# How can I avoid getting bullied again?



## chickydoda (Feb 12, 2010)

I'm returning to my hometown in a few months. My plan is to live there for two years or so, and to work my butt off to finally lose this weight.

Unfortunately, I got bullied for a few years in highschool. Most of the people involved have moved on to bigger and better places, but some still live there. I've also screwed things up with a few of the friends I had in church, so I'm unsure whether I should return to the same buildings or not.

I think I have more common sense now and less of a target, but you can never be sure. 

Whats the best response to a bully? If someone say, harrasses me in a zumba class or something, should I just find a new one to attend?

I feel like I have just as much right to live there as anyone else. It's the town I grew up in, with lovely walks, a great beach, nice parks, good shopping etc. I don't want to be kept out by bullies.

I'm afraid that some people never grow up. I don't want to be a victim once again.


----------



## JustBob31459 (Apr 7, 2014)

Why would you think that you would be bullied again?
Now, in HS everyone is forced to be together and bullying might be an outlet of frustration for the bully. Once they get out of HS most bullies don't really bully anyone, or continue that behaviour at their workplace sadly.

It is highly unlikely that you would be harassed during Zumba class or any other leisure activity.

The best thing to do is face the one trying to bully you; ask them what his/her problem is. Don't step down but don't be overly aggressive either.
Just look them down and think, what guts does that lowlife have to question me?

Thing is you must not start from the idea of "how can I avoid being a victim". Start with the idea of "how to deal with annoying people". Since that is the proper question.

It's kinda hart to explain; but you don't have anything to prove to them. You're a grown up person. Try to "place" what happened in the past and see the now as a blank sleet. Alot changes after highschool and people change.

You will ofcourse encounter people that don't like but don't assume the worst.


Now, what is more important is that you get rid of that latent fear. Fear can work paralysing and you should never make a decision based on fear. You are already afraid in advance, based on experiences in another context.
The question you should be asking is not how to deal with bullies; but how you can strenghten yourself, get out of that tunnelvision caused by fear of something in the past.

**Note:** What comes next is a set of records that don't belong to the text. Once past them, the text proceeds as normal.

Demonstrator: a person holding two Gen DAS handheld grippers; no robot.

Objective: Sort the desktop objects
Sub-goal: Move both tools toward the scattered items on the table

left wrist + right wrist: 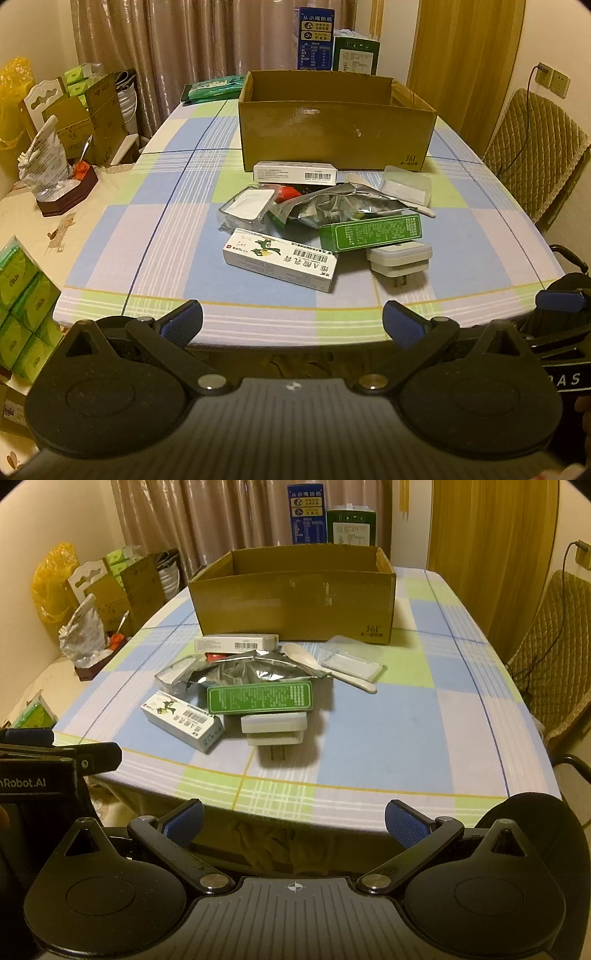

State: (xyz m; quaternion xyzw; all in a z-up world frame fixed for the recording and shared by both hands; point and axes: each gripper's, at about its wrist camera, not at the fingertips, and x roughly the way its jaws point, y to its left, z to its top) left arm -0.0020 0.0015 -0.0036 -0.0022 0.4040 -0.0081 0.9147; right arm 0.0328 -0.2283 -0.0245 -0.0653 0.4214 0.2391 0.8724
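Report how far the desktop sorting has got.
Done: nothing visible; no item shows inside the open brown cardboard box, though its floor is hidden. In hand: nothing; left gripper and right gripper are open, short of the table. Left: the whole pile, including white medicine carton, green carton, white plug adapter.

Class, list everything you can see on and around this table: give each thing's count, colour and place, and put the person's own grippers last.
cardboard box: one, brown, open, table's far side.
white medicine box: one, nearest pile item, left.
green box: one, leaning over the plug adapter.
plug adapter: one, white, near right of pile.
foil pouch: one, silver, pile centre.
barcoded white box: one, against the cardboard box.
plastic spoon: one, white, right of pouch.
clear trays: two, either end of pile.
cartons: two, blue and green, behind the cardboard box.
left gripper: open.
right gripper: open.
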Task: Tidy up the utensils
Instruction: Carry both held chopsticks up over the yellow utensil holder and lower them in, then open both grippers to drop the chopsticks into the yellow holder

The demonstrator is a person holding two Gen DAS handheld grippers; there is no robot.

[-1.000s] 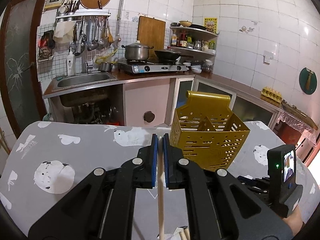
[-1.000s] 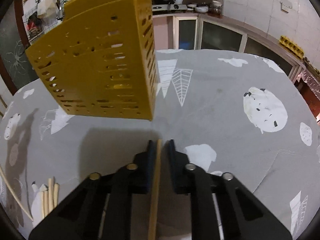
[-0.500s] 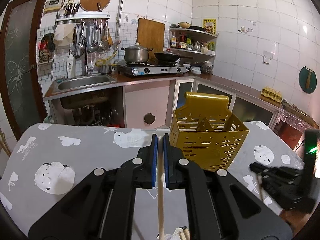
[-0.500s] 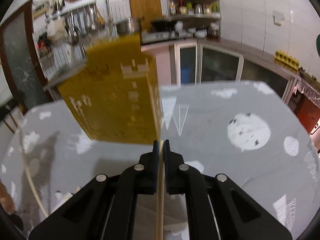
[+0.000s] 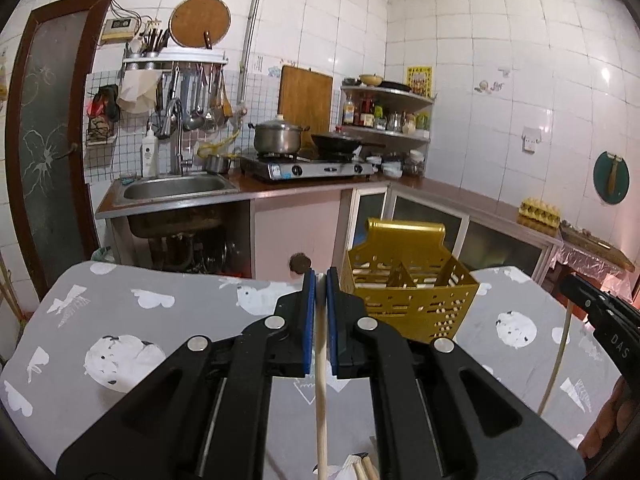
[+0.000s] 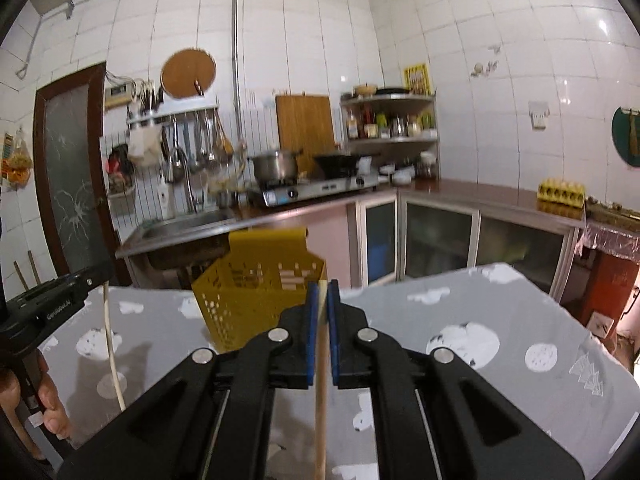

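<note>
A home kitchen, walled in white tile. A steel sink point(image 5: 176, 188) is set in the counter; just right of it, a two-burner gas stove point(image 5: 310, 168) carries a lidded pot point(image 5: 278, 136) and a wok point(image 5: 340, 142). Ladles point(image 5: 196, 96) hang above the sink, and a corner shelf of condiment bottles point(image 5: 384, 114) stands further right.

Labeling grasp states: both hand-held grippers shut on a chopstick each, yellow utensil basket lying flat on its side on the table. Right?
Not quite. The yellow utensil basket stands upright on the table, open top up, as the left wrist view shows. Left hand-held gripper and right hand-held gripper are each shut on a chopstick.
</note>
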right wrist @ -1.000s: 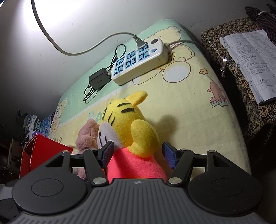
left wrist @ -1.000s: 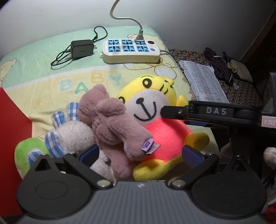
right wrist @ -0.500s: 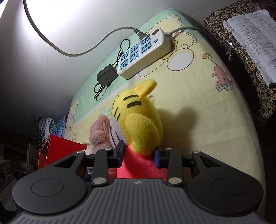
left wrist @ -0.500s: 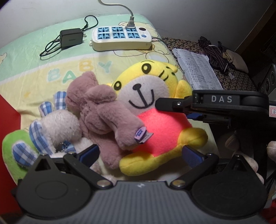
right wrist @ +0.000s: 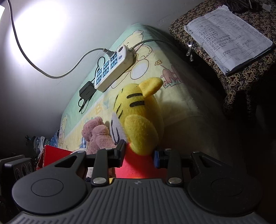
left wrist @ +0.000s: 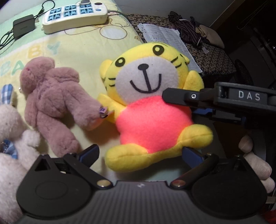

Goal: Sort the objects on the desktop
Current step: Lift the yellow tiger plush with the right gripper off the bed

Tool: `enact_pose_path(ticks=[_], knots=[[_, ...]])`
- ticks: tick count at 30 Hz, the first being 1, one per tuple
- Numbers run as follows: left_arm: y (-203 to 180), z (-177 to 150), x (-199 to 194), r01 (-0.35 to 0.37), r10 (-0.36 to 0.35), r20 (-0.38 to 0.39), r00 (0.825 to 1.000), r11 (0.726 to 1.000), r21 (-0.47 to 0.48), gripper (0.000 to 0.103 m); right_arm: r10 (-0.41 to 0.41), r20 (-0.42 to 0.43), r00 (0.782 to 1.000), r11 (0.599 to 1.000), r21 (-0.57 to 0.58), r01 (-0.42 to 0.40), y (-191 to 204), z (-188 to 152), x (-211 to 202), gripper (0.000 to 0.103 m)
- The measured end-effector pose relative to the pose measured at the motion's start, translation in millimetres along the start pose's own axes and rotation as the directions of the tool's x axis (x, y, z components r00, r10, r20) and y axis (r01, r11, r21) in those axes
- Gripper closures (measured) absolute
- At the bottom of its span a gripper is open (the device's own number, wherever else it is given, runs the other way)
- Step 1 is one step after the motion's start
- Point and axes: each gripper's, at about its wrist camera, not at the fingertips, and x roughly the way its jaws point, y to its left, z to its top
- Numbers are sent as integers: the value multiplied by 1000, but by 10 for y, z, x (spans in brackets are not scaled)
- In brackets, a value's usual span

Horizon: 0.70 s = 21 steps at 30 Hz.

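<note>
A yellow tiger plush with a pink body faces the left wrist camera. From the right, my right gripper clamps its side just under the head. In the right wrist view that gripper is shut on the pink body of the tiger plush. A brown bear plush lies to the tiger's left, one leg touching the tiger's arm. My left gripper is open, its blue pads either side of the tiger's feet. A cream plush with checked ears sits at the far left.
A white power strip and a black adapter lie at the back of the baby-print blanket. A paper notebook rests on a patterned stool to the right. A red box stands left. A hand holds the right gripper.
The right gripper closed on the tiger's body and pulled it right, off the pile. The brown bear slid off the tiger. The left gripper stayed open and came closer.
</note>
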Motion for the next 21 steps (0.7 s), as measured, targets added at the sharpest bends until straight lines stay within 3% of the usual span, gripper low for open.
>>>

Now, if you screwed up with a couple of friends you used to had; don't avoid them. Go back to that church and say hi. Time is the best healer of social wounds. And unless you did something awefull, they might not even exactly remember or even care what went wrong. But if someone still is hurt and you know you acted wrongly, apologize for it if it comes up. 



_I feel like I have just as much right to live there as anyone else. It's the town I grew up in, with lovely walks, a great beach, nice parks, good shopping etc. I don't want to be kept out by bullies.
_

why even question the first sentence? It's not something you should feel, it's a fact. secondly, sounds like a lovely town. Third line is a wrong statement that starts with the fact that someone could make you leave or make you act differently.
Unless it's your boss or colleagues you prolly won't encounter any annoying social situations you should spend more then 2 minutes of your time on.

Now go and stop thinking that negatively. Make friends, talk to people you haven't seen in years and if you happen to encounter an ex bully; just smile and say hi.


----------



## INTP_Polly (Apr 11, 2014)

Sorry you got bullied. Bullies behave the way they do because they are essentially incompetent to deal with situations in other ways. I'm concerned because you see yourself as a potential victim in even something like a zumba class where people tend to be more preoccupied with things that don't relate to social.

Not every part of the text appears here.